Survei Indikator Perilaku Korup vs Perilaku Radikalisme

Other

by Arif Budi Setyawan

Anda pasti pernah menemui adanya para siswa sekolah yang suka mencontek. Atau yang suka datang terlambat ke sekolah. Atau sering membolos tanpa alasan. Atau yang suka berbohong pada guru maupun orangtuanya.


Hal itu sebenarnya merupakan tanda-tanda adanya potensi seseorang suka melakukan kecurangan. Kecurangan itu saudaranya korupsi. Korupsi itu merugikan banyak orang. Bahkan pada level tertentu korupsi itu bisa membunuh banyak warga negaranya.


Coba kita ambil satu contoh saja misalnya korupsi pada proyek pembangunan jalan raya. Karena adanya korupsi dari atasan sampai bawahan, maka kualitas jalan raya yang dibangun jadi jelek pakai banget. Dalam beberapa bulan sudah berlubang. Lalu banyak orang yang terlibat kecelakaan bahkan ada yang sampai meninggal dunia.


Kalau sudah begini, bukankah perilaku korupsi itu bisa membunuh orang juga? Belum lagi korupsi di sana sini yang menyebabkan negara rugi berpuluh-puluh triliun. Yang dengan angka segitu negara bisa memberi makan orang-orang miskin dan warga negara yang terlantar. Bisa mengobatkan puluhan ribu rakyatnya dengan pengobatan yang layak sehingga bisa menyelamatkan lebih banyak nyawa rakyatnya.


Banyak yang kurang memperhatikan bahwa potensi korupsi itu bisa jadi sudah mulai ada sejak anak usia sekolah menengah. Kalau hal ini tidak dicegah atau dikurangi, bayangkan jika kelak anak-anak itu akan mengelola negara ini sepeninggal kita.


Saya pribadi heran dengan maraknya survei atau penelitian tentang potensi perilaku radikalisme di berbagai instansi negara dan instansi pendidikan. Tapi belum ada atau masih sangat jarang -karena saya belum menemukan- laporan hasil survei atau penelitian potensi perilaku korupsi pada instansi yang sama. Padahal menurut saya itu juga sama-sama berbahaya.

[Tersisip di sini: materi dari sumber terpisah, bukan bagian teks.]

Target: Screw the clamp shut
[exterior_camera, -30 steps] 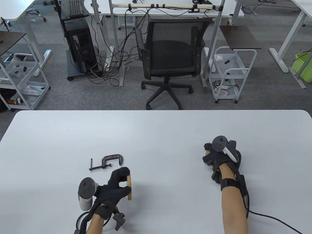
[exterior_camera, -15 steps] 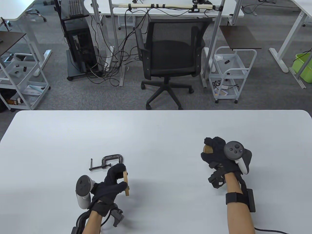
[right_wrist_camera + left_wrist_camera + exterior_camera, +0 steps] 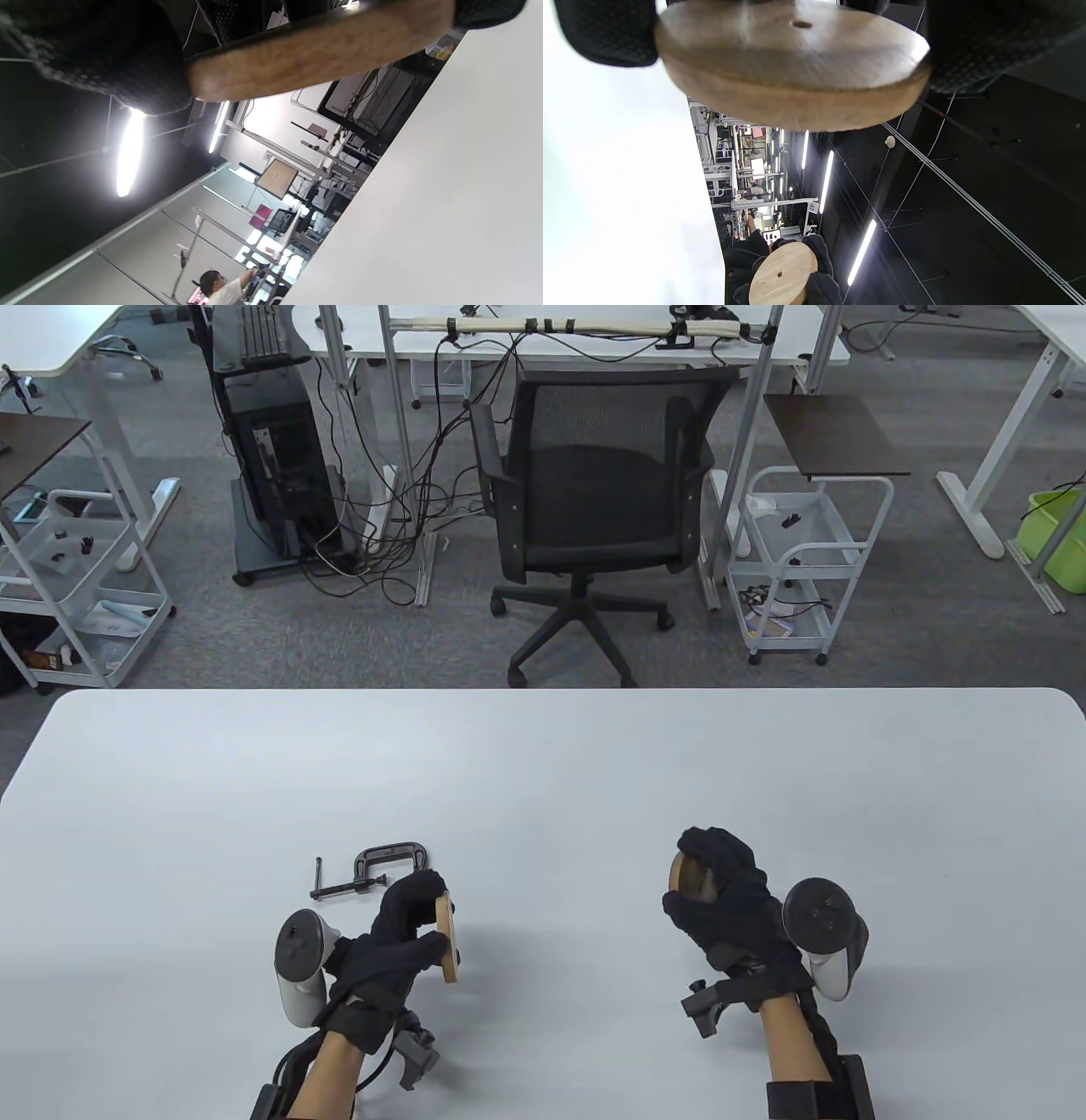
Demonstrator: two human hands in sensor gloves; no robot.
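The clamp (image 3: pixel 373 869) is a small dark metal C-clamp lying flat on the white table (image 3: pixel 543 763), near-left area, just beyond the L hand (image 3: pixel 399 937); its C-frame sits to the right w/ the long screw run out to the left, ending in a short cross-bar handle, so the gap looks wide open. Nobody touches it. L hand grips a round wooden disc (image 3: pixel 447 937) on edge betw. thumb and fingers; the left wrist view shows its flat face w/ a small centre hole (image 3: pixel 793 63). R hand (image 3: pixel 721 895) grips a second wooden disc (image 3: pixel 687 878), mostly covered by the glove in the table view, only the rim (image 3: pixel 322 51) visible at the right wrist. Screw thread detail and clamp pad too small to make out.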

Belakangan ini muncul ide screening pegawai di beberapa instansi dari potensi perilaku radikalisme. Tapi belum pernah ada screening untuk perilaku korup. Jadi kalau ada pegawai yang terindikasi korup langsung dipindahtugaskan ke bagian yang tidak bisa dikorupsi.


Atau jika mau lebih luas lagi bisa diadakan screening potensi perilaku KKN (Korupsi, Kolusi, dan Nepotisme). Jika seseorang lolos dari potensi perilaku korup, belum tentu ia lolos dari potensi kolusi dan nepotisme. Saya yakin masih banyak terjadi kok di negeri ini praktik-praktik KKN itu di berbagai instansi.


Betapa sering kita menjumpai orang yang begitu bangga berkata “saya punya orang dalam” ketika bisa memperoleh kemudahan dalam suatu urusan dengan pejabat negara. Padahal itu termasuk praktek perilaku kolusi.


Jadi, saya sebagai warga negara ingin sekali mengetahui seberapa besar angka potensi perilaku KKN di berbagai kalangan. Semakin banyak kalangan yang disurvei semakin bagus. Kepada para akademisi dan lembaga survei, mbok ya sering-seringlah buat survei atau penelitian tentang potensi perilaku KKN di masyarakat kita.


Meskipun barangkali jawabnya ada di ujung langit, sebagai warga negara saya berhak dong bertanya: Mengapa masih sangat super jarang sekali ada survei atu penelitian tentang potensi perilaku KKN di masyarakat kita? Kok masih jauh lebih banyak survei atau penelitian tentang potensi perilaku radikalisme? Padahal menurut saya sama-sama berbahaya.